The result should be every line that contains the word "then", taken from the material.

******

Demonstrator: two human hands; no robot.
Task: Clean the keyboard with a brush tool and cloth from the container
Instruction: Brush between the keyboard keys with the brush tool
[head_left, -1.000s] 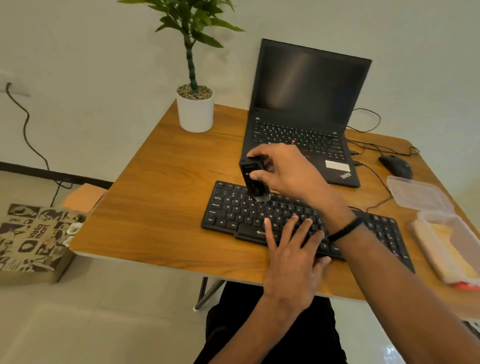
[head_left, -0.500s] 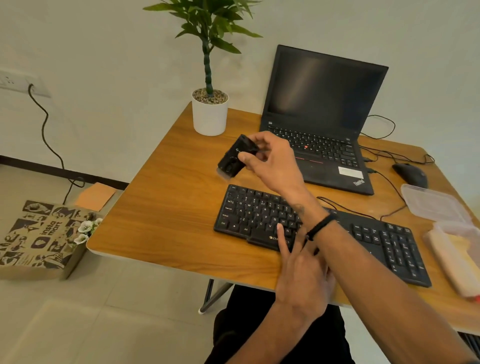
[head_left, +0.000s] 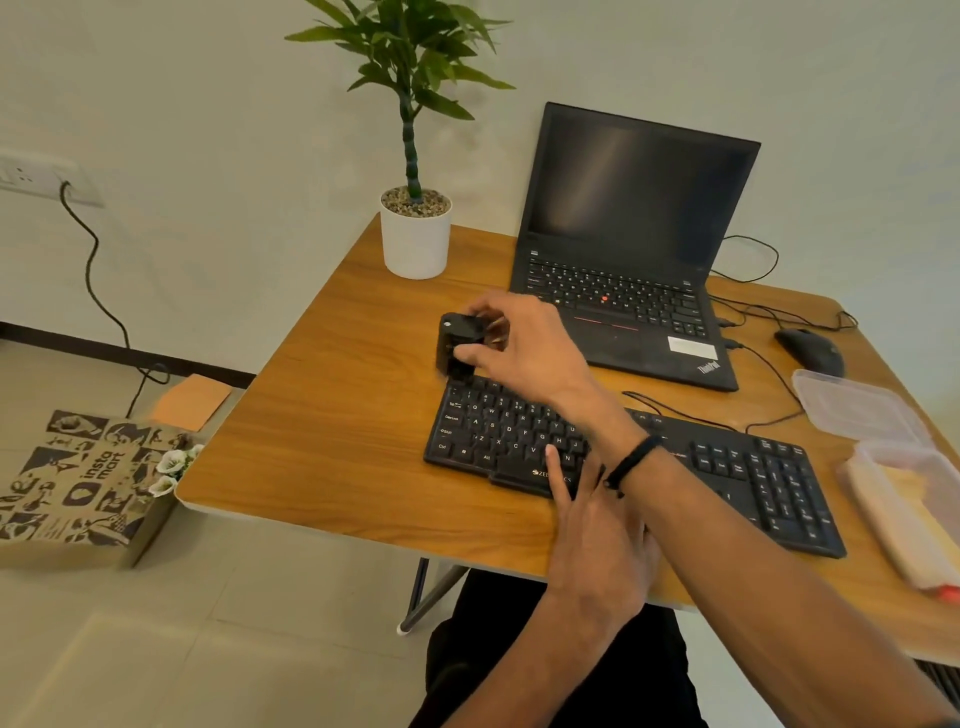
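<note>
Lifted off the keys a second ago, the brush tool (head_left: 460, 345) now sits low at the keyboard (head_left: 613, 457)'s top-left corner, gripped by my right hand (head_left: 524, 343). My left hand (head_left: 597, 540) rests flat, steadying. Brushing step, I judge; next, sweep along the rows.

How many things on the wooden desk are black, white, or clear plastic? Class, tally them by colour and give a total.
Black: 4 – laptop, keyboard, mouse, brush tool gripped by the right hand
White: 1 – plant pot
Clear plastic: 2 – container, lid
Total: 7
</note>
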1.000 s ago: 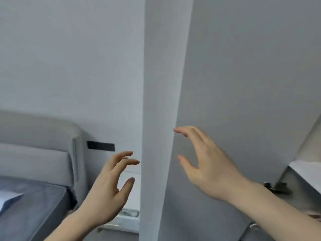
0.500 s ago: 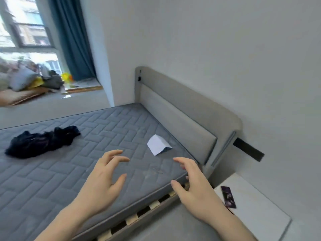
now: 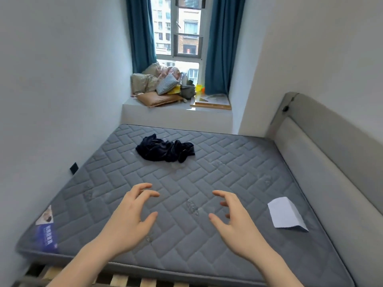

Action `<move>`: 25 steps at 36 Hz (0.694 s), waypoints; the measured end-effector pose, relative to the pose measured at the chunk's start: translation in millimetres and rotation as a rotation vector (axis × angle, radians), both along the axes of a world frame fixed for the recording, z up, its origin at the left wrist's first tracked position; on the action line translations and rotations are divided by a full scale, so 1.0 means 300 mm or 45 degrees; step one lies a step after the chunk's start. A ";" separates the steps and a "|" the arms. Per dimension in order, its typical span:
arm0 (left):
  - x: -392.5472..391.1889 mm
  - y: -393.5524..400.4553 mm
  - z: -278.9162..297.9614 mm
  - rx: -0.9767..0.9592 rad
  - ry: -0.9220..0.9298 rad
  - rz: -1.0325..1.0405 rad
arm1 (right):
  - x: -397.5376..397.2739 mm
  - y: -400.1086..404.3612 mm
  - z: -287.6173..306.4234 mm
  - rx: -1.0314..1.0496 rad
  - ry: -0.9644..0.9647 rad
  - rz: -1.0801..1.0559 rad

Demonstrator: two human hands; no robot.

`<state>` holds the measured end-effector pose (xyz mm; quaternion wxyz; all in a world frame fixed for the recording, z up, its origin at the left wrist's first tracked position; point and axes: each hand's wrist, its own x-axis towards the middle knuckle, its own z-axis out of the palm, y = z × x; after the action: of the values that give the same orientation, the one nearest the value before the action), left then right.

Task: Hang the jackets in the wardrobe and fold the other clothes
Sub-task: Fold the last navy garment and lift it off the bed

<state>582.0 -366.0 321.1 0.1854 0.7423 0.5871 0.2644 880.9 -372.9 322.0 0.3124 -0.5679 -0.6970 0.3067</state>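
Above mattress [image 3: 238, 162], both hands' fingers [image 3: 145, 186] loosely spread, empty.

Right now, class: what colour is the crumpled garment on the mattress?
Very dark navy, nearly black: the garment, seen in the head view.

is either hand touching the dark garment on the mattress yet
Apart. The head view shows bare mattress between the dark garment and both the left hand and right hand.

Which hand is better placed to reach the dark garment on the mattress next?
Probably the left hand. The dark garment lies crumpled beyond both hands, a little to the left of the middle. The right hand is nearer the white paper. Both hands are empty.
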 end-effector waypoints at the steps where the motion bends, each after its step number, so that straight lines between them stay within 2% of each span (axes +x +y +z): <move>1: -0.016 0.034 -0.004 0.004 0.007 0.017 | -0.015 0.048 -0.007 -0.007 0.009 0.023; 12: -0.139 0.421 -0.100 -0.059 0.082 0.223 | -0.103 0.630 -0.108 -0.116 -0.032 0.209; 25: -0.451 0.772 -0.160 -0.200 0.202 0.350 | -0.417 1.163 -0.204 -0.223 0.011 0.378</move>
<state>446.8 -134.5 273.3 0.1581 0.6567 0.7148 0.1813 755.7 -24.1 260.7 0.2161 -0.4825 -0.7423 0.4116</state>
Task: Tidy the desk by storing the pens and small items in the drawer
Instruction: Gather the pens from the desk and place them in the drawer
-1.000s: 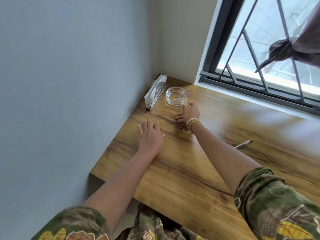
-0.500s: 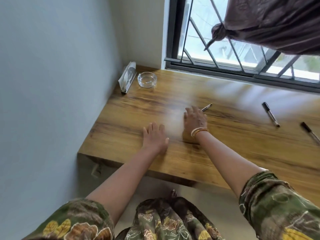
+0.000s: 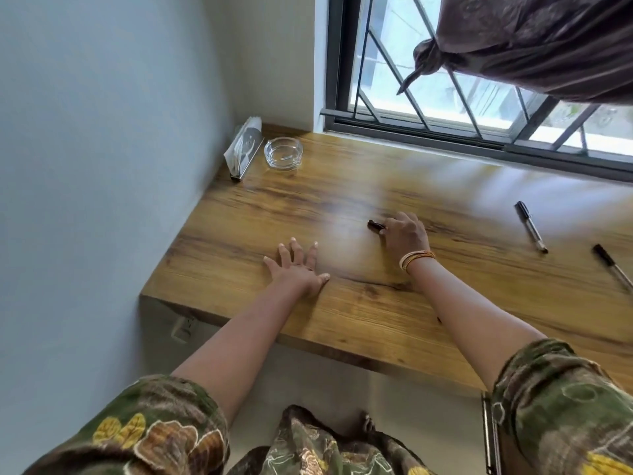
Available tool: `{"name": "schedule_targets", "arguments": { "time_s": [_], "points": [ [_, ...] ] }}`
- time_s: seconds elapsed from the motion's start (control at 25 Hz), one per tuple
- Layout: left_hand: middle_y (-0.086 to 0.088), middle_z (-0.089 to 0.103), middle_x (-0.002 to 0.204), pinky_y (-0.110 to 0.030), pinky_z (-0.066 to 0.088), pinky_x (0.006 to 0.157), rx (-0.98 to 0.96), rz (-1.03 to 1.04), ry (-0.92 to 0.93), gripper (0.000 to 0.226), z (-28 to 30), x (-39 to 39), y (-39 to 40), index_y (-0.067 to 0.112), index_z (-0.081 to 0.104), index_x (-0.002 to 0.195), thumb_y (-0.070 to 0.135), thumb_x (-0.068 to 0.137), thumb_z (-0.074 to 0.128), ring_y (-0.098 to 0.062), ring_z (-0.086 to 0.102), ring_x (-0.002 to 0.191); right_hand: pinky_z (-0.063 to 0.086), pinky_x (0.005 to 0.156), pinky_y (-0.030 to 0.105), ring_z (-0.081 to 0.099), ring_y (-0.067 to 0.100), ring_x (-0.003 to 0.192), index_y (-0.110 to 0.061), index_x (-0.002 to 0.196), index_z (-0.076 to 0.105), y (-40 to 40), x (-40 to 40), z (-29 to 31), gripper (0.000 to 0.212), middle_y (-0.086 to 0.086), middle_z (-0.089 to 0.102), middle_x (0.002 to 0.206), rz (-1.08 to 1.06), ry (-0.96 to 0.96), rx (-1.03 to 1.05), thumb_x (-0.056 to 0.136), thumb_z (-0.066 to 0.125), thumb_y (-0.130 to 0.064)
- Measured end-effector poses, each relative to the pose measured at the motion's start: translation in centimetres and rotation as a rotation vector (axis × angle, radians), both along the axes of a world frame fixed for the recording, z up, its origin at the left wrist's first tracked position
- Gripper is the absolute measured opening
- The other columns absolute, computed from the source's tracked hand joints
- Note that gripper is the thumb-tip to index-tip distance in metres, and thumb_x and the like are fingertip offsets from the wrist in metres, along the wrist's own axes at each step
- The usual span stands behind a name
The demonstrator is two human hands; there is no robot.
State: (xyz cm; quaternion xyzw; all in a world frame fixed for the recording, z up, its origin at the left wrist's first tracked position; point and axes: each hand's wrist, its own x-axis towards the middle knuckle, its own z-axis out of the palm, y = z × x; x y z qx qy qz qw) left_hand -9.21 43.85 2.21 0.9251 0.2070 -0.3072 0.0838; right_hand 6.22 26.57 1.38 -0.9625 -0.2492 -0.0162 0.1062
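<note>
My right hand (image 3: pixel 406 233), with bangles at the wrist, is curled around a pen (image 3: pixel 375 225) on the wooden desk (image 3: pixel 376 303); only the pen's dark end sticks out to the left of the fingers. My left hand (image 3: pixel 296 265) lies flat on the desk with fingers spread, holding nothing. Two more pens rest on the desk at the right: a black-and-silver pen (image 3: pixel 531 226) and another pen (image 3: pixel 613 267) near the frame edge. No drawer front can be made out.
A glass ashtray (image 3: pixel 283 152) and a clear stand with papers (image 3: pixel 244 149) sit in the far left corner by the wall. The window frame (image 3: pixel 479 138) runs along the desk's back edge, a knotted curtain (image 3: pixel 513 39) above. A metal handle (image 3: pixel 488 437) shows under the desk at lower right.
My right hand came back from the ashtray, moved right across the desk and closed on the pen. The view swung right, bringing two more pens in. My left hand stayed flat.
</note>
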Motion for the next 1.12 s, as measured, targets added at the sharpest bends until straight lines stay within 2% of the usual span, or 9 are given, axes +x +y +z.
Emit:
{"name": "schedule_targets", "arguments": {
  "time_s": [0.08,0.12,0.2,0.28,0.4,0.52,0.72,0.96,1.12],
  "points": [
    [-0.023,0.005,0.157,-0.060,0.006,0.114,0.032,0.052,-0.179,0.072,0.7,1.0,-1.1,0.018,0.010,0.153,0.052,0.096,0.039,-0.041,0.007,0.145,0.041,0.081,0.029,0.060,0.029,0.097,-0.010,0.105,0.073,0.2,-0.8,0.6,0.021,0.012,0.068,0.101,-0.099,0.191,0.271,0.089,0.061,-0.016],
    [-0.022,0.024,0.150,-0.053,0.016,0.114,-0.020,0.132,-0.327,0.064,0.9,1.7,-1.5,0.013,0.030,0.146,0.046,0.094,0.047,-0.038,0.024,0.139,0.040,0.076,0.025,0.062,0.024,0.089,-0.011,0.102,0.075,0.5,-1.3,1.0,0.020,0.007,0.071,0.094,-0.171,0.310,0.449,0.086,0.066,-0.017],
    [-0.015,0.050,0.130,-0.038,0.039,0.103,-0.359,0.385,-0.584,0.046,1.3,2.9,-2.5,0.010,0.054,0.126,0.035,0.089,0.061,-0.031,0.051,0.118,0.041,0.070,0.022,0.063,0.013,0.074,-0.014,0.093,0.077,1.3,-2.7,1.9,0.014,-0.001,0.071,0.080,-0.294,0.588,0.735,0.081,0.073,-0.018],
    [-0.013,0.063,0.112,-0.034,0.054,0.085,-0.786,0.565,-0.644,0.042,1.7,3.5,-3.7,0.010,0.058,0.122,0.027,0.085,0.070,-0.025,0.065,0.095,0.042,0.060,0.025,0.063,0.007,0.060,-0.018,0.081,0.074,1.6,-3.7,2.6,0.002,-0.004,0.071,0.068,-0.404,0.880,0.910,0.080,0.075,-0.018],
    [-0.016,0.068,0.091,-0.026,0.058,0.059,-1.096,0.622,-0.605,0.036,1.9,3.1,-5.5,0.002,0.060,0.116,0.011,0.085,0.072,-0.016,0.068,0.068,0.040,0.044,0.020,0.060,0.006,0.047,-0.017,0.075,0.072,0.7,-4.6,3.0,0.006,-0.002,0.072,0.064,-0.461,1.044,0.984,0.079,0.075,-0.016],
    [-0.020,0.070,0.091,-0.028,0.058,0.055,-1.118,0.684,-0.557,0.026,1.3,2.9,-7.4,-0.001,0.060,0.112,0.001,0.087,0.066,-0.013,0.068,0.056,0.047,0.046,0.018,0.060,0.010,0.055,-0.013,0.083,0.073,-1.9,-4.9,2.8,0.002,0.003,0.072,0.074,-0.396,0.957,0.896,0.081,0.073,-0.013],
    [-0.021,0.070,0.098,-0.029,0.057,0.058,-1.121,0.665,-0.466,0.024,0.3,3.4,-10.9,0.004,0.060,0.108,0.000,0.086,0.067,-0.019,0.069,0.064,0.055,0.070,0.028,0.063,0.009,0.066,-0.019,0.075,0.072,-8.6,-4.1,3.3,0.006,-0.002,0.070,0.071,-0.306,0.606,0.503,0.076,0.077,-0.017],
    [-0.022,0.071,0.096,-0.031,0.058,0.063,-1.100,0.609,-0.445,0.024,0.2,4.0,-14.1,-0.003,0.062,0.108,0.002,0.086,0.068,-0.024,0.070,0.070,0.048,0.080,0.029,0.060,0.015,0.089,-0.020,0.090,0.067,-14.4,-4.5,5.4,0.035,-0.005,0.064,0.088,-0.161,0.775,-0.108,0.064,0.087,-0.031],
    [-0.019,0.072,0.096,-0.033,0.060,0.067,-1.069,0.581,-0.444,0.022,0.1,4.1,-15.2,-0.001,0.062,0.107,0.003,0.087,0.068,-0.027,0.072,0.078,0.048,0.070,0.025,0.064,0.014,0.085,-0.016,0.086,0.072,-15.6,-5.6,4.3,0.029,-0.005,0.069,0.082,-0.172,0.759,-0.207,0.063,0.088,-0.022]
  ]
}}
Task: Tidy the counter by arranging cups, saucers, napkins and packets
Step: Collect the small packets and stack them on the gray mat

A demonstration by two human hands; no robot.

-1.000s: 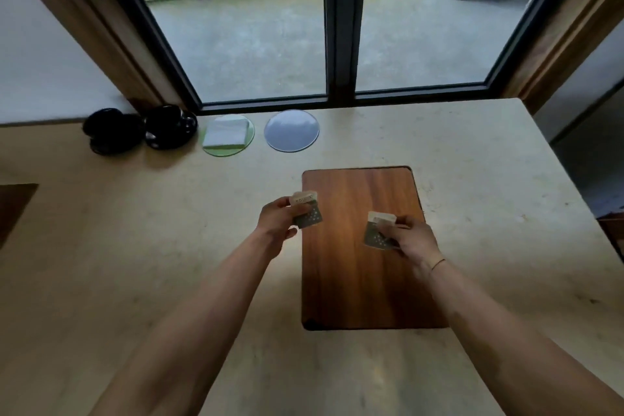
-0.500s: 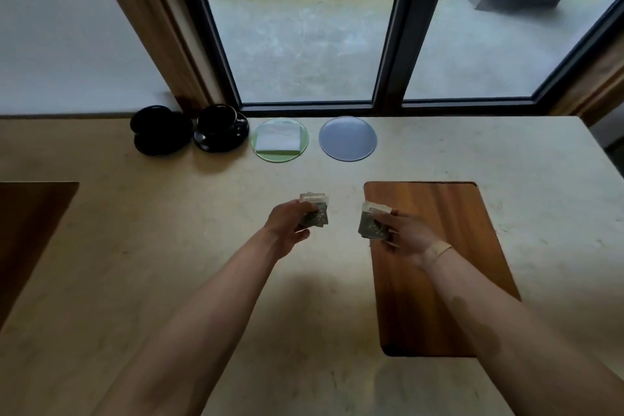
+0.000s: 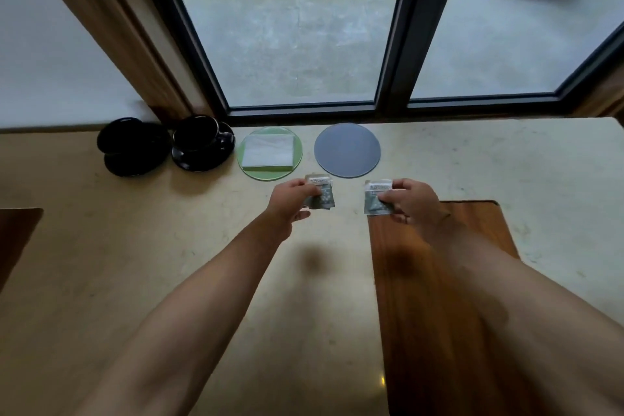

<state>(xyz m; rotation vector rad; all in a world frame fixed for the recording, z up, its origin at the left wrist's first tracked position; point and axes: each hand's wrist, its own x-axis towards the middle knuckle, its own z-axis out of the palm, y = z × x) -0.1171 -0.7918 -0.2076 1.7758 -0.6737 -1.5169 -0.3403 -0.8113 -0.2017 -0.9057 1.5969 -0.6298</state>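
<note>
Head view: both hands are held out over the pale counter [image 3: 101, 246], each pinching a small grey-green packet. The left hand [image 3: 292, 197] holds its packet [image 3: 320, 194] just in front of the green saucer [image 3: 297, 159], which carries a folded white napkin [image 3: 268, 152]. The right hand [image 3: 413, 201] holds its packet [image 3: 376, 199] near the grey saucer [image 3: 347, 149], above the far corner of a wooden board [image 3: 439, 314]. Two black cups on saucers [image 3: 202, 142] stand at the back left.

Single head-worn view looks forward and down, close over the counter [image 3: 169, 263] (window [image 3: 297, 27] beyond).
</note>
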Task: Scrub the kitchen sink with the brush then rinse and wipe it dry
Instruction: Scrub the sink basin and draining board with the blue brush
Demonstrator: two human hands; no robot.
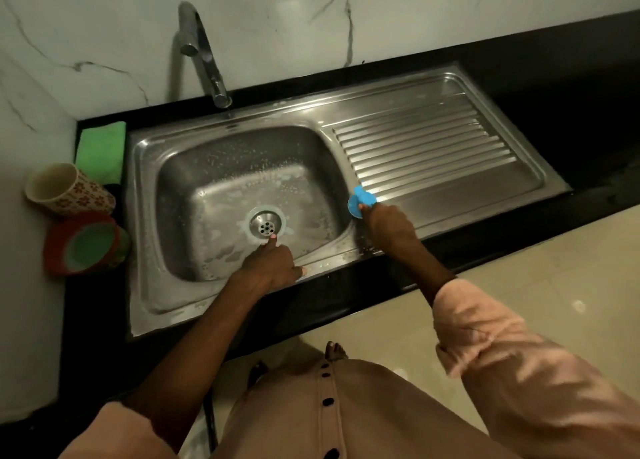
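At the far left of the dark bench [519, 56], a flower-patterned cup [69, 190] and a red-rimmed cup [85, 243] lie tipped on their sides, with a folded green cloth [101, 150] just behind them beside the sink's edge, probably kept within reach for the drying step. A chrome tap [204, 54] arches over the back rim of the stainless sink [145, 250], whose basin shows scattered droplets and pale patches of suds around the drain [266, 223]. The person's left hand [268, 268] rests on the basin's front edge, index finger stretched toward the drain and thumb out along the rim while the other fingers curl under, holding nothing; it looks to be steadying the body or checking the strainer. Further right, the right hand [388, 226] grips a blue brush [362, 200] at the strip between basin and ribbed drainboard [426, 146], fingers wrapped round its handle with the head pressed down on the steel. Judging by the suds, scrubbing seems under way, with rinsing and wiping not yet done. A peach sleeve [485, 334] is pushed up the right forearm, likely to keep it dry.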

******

◆ EXERCISE SOLUTION:
`<state>` holds the measured end-effector pose (xyz mm; quaternion wxyz; all in a world frame fixed for the recording, z up, its origin at the left wrist's first tracked position; point and axes: each hand's wrist, its own x-axis towards the middle knuckle, its own z-axis out of the palm, y = z × x; after the action: of the values that give the same orientation, the one nearest the value before the action), left then right.
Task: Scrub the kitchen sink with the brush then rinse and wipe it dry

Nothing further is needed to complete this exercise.